• _What you need to do_:
What lines in the entries below contain the word "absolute"? Copy all of them.

• _Provided data_:
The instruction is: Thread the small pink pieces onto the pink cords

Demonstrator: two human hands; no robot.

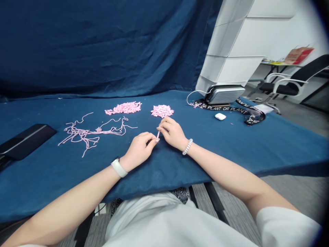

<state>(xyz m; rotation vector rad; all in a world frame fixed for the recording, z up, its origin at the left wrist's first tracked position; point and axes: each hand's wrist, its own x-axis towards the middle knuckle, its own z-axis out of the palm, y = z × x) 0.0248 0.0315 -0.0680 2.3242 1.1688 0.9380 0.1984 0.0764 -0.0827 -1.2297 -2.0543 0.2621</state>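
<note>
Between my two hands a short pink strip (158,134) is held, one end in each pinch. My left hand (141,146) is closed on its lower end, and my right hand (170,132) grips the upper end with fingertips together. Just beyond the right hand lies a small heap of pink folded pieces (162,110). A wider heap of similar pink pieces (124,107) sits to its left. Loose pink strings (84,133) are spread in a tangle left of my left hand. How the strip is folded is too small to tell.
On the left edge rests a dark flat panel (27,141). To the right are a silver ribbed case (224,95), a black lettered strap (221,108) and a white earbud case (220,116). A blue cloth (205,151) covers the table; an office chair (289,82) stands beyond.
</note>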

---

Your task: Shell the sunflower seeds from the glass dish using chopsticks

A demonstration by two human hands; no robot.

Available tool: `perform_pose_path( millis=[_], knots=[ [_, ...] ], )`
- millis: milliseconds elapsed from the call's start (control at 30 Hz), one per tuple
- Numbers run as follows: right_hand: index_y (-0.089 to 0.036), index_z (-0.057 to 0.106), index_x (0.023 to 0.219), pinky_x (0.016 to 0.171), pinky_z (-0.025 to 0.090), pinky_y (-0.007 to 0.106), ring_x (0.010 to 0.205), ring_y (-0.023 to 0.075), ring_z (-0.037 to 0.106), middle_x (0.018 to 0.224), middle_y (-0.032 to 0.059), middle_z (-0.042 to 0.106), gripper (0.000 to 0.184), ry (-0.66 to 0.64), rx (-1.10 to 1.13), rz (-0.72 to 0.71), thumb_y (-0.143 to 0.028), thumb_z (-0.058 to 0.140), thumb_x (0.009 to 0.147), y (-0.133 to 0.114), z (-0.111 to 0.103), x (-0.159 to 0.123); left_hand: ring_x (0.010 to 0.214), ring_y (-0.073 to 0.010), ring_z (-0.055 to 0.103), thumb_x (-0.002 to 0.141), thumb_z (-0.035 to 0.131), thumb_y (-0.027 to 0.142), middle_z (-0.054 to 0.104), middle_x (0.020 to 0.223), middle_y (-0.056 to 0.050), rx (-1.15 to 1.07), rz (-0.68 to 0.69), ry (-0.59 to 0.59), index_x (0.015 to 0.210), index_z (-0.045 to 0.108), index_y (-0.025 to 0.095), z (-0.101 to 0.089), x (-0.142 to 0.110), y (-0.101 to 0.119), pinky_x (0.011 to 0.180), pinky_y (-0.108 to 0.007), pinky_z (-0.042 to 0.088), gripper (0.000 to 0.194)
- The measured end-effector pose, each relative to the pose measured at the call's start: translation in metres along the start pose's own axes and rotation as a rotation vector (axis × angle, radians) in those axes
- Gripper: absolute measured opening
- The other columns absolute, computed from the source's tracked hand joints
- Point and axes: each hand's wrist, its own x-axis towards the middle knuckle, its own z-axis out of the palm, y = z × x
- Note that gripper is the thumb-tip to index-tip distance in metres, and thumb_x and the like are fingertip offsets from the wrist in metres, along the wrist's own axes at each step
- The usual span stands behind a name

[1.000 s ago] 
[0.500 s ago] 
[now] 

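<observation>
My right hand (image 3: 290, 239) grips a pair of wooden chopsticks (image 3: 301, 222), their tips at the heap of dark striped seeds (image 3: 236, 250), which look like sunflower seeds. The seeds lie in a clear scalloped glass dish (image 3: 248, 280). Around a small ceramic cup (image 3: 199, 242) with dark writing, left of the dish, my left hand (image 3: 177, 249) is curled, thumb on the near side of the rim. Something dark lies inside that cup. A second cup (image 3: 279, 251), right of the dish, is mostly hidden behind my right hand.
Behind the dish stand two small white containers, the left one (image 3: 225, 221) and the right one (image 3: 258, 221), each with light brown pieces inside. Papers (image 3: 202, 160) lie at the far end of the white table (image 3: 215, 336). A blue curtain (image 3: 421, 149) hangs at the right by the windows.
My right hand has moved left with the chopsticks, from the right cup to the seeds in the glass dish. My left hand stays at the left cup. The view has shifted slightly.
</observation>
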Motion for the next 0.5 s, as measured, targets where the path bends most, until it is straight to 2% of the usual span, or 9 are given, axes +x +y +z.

• _Response box_:
- Gripper: absolute measured opening
- The other columns absolute, computed from the source's tracked hand joints

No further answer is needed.